Licenciement d'une salariée en arrêt maladie : un employeur condamné à payer plus de 100.000 euros.

17 février 2020

La Cour d’appel de Paris a reconnu que le licenciement pour une absence injustifiée de la salariée, infirmière diplômée d’État, était dépourvu de cause réelle et sérieuse.

Arrêtée par son médecin traitant pour deux maladies simples, les arrêts de travail de la salariée avaient effectivement pris fin pour une des maladies, mais elle était toujours arrêtée pour l’autre maladie…

Par un arrêt du 6 novembre 2019, la Cour d’appel de Paris a donc condamné la SAS Hôpital Européen de Paris GVM Care & Research aux sommes suivantes :

  • 77 285,28 euros à titre d’indemnité de licenciement sans cause réelle et sérieuse ;
  • 6 440,44 euros à titre d’indemnité compensatrice de préavis ;
  • 520,35 euros au titre des congés payés afférents ;
  • 33 871,17 euros à titre d’indemnité conventionnelle de licenciement ;
  • 1 500 euros au titre de l’article 700 du code de procédure civile.

 

Rappel des faits et de la procédure

La salariée a été embauchée en contrat à durée indéterminée en 1991 avec reprise d’ancienneté au 26 novembre 1979 en qualité d’infirmière diplômée d’État.

Elle a été licenciée pour faute grave le 16 juin 2015, soit après 35 ans d’ancienneté, pour une absence injustifiée.

L’employeur lui reprochait de ne pas avoir repris son poste alors qu’elle n’était plus en arrêt maladie.

Le 3 août 2015, l’ancienne infirmière a saisi le Conseil de prud’hommes de Bobigny afin de contester son licenciement.

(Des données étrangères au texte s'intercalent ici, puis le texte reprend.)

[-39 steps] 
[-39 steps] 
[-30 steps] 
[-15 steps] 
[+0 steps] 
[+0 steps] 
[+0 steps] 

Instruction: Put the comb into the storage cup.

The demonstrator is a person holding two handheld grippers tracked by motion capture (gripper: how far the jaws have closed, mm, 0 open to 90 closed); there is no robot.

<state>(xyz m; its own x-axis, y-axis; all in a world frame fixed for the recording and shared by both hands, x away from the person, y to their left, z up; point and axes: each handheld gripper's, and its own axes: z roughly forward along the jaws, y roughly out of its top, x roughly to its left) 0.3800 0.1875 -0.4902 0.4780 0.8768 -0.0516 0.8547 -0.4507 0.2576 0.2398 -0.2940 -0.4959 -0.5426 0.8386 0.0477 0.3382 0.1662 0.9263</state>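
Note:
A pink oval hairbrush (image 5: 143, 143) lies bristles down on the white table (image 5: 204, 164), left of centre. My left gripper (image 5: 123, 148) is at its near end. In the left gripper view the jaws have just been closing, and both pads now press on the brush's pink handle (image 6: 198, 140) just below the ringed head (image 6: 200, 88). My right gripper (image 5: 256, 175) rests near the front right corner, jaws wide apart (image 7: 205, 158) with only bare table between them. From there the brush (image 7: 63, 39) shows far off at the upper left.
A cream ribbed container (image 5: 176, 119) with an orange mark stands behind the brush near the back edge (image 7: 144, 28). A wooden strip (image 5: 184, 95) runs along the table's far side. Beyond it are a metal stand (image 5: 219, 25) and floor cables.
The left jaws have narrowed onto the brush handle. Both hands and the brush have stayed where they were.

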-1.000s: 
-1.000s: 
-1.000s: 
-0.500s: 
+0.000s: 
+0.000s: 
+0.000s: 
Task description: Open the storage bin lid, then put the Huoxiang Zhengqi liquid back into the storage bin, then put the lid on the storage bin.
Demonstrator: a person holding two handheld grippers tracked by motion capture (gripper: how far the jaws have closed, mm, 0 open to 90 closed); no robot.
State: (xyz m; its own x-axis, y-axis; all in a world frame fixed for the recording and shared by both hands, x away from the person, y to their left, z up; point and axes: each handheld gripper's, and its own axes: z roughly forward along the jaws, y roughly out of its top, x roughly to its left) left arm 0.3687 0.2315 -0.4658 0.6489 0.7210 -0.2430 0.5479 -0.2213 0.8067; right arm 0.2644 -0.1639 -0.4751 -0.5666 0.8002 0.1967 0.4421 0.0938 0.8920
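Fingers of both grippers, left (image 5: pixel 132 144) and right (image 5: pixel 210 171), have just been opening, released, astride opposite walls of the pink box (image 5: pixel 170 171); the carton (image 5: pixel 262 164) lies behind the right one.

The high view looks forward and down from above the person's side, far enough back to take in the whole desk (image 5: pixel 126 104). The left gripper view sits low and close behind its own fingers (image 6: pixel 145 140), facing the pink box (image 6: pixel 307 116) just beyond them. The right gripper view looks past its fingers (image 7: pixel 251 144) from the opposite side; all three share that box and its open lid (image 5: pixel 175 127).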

Le Conseil de prud’hommes lui a donné raison et l’employeur a interjeté appel du jugement rendu.

 

Décision de la Cour d’appel sur le licenciement sans cause réelle et sérieuse

L’employeur justifiait sa décision par un prétendu abandon de poste en s’appuyant, de manière erronée, sur un certificat médical final pour déduire que l’arrêt de travail de la salariée avait pris fin.

Il motivait également le licenciement par une mise en demeure de reprendre son poste, restée selon lui lettre morte, puis par l’absence de la salariée à l’entretien préalable au licenciement.

La procédure s’est donc poursuivie jusqu’au licenciement de l’infirmière.

Lorsque la salariée a rappelé par écrit qu’elle était arrêtée pour deux maladies différentes et que la consolidation n’avait eu lieu que pour une affection, de sorte qu’elle était toujours arrêtée pour l’autre, il était déjà trop tard…

En effet, le certificat médical final, délivré comme son nom l’indique en fin d’arrêt de travail, ne concernait qu’une seule maladie.

L’employeur ne pouvait l’ignorer et la Cour le confirme en déclarant le licenciement irrégulier.

Elle a classiquement fondé sa décision au visa de l’article L. 1235-3 du Code du travail, qui prévoit les conséquences d’un licenciement sans cause réelle et sérieuse.

 

Elle a précisé que :

Les premiers juges avaient à bon droit « considéré que la salariée, qui souffrait de deux pathologies prises en charge au titre de la législation professionnelle et bénéficiait pour ces raisons d’arrêts de travail [dont l’un a été prolongé] ne pouvait se voir reprocher d’être en absence injustifiée, alors qu’elle a au surplus justifié à réception de la mise en demeure de l’employeur de la réalité de son arrêt de travail pour maladie ».

Elle a approuvé le Conseil de prud’hommes de Bobigny qui a jugé que le « défaut de réaction [de la salarié vis-à-vis de l’entretien] [procédait] à tout le moins d’une négligence fautive, celle-ci ne [caractérisait] pas une faute de nature à constituer une cause réelle et sérieuse de licenciement ».

C’est la raison pour laquelle la Cour d’appel de Paris a confirmé le jugement « en toutes ses dispositions relatives à la rupture, qu’il s’agisse de l’appréciation du préjudice subi par la salariée du fait du licenciement illégitime sur le fondement de l’article L. 1235-3 du code de travail, que des indemnités de rupture correspondant à ses droits ».

La présente décision intéressera plus particulièrement les employeurs dans la mesure où elle permet de préciser les contours de la notion de « faute grave » en matière de licenciement dans les circonstances particulières d’un arrêt maladie.